## Work to complete
Copy out the data in full and exactly, passing over the pictures.

Information provided START

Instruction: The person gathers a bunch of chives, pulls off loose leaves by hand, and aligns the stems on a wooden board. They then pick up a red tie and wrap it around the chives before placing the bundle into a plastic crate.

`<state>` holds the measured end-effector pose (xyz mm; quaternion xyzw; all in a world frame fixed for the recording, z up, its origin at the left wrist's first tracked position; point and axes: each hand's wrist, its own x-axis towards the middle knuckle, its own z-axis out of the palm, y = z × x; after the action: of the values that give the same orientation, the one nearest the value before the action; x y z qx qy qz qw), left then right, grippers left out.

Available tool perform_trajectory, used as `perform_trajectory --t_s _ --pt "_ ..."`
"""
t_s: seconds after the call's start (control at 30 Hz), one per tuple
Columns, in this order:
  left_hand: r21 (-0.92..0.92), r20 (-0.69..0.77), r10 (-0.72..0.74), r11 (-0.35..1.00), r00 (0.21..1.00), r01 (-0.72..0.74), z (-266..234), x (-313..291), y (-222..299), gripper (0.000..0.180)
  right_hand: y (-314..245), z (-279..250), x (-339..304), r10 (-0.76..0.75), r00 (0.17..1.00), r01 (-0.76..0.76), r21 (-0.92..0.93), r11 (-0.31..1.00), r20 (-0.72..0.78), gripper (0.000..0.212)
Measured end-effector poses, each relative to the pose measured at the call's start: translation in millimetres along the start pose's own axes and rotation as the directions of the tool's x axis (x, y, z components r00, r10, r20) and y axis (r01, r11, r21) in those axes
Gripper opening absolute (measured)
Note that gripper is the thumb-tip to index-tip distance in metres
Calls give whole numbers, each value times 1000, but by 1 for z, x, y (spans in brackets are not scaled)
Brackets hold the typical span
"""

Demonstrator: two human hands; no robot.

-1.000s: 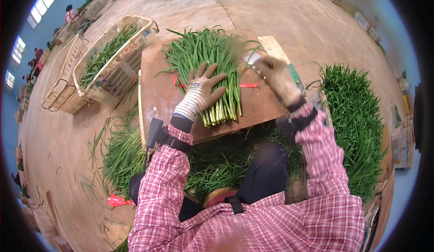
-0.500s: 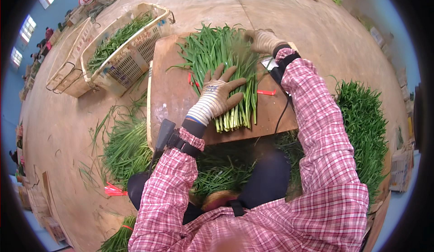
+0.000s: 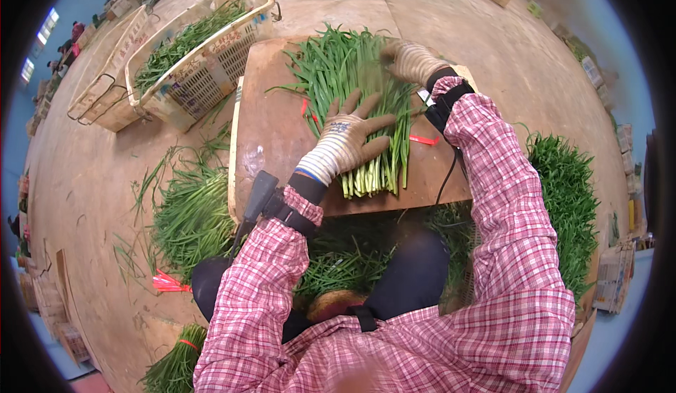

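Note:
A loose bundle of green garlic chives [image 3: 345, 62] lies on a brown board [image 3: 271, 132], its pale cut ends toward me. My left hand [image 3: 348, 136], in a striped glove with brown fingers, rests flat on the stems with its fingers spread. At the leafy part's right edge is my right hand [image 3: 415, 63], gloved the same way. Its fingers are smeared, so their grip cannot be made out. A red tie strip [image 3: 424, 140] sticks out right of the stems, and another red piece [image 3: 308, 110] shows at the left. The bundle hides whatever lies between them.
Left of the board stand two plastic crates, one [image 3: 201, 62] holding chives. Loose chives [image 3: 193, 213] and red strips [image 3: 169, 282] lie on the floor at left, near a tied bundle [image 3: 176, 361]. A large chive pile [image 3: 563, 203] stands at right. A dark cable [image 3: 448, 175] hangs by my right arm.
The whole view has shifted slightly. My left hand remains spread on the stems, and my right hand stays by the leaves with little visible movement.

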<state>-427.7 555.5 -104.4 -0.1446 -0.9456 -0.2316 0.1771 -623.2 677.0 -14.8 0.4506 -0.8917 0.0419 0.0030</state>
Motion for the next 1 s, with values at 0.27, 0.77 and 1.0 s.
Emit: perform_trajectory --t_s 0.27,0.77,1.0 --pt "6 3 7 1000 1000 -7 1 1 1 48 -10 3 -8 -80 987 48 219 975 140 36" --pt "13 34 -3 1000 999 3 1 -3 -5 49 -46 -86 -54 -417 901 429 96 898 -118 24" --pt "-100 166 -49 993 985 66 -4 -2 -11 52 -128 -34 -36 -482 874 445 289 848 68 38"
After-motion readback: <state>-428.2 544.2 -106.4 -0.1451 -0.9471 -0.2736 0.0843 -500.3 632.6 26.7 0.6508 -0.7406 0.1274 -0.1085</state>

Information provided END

## Result of this task
Instruction: The person gathers a bunch of chives, pulls off loose leaves by hand, and aligns the stems on a wooden board. They then pick up a red tie and wrap it around the chives before placing the bundle into a plastic crate.

`<state>` holds the measured end-effector pose (xyz mm; quaternion xyzw; all in a world frame fixed for the recording, z up, its origin at the left wrist's first tracked position; point and axes: each hand's wrist, its own x-axis towards the middle knuckle, its own z-axis out of the palm, y = z × x; after the action: of the values that give the same orientation, the one nearest the value before the action; x y z qx qy qz qw), left then right, grippers left out.

Available tool perform_trajectory, used as `perform_trajectory --t_s _ --pt "_ ..."`
"""
t_s: seconds after the call's start (control at 30 Hz), one per tuple
Columns, in this order:
  left_hand: r21 (-0.92..0.92), r20 (-0.69..0.77), r10 (-0.72..0.74), r11 (-0.35..1.00), r00 (0.21..1.00), r01 (-0.72..0.74), z (-266..234), x (-313..291), y (-222..299), gripper (0.000..0.180)
  right_hand: y (-314..245), z (-279..250), x (-339..304), r10 (-0.76..0.75), r00 (0.17..1.00), r01 (-0.76..0.76), r21 (-0.92..0.93), r11 (-0.31..1.00), r20 (-0.72..0.78), gripper (0.000..0.212)
Measured end-effector poses, each relative to the pose measured at the call's start: translation in millimetres along the start pose's own axes and rotation as the directions of the tool's x axis (x, y, z components r00, r10, r20) and y axis (r01, r11, r21) in those axes
Gripper opening absolute (measured)
Note that gripper is the thumb-tip to index-tip distance in metres
Calls give whole numbers, each value times 1000, but by 1 for z, x, y (spans in brackets are not scaled)
Brackets hold the typical span
"""

Demonstrator: two human hands; no robot.

-1.000s: 
-0.500s: 
+0.000s: 

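Note:
A loose bundle of green garlic chives [image 3: 345, 62] lies on a brown board [image 3: 271, 132], its pale cut ends toward me. My left hand [image 3: 348, 136], in a striped glove with brown fingers, rests flat on the stems with its fingers spread. At the leafy part's right edge is my right hand [image 3: 415, 63], gloved the same way. Its fingers are smeared, so their grip cannot be made out. A red tie strip [image 3: 424, 140] sticks out right of the stems, and another red piece [image 3: 308, 110] shows at the left. The bundle hides whatever lies between them.
Left of the board stand two plastic crates, one [image 3: 201, 62] holding chives. Loose chives [image 3: 193, 213] and red strips [image 3: 169, 282] lie on the floor at left, near a tied bundle [image 3: 176, 361]. A large chive pile [image 3: 563, 203] stands at right. A dark cable [image 3: 448, 175] hangs by my right arm.
The whole view has shifted slightly. My left hand remains spread on the stems, and my right hand stays by the leaves with little visible movement.
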
<state>-427.7 555.5 -104.4 -0.1446 -0.9456 -0.2316 0.1771 -623.2 677.0 -14.8 0.4506 -0.8917 0.0419 0.0030</state>
Motion for the next 1 s, with values at 0.27, 0.77 and 1.0 s.
Emit: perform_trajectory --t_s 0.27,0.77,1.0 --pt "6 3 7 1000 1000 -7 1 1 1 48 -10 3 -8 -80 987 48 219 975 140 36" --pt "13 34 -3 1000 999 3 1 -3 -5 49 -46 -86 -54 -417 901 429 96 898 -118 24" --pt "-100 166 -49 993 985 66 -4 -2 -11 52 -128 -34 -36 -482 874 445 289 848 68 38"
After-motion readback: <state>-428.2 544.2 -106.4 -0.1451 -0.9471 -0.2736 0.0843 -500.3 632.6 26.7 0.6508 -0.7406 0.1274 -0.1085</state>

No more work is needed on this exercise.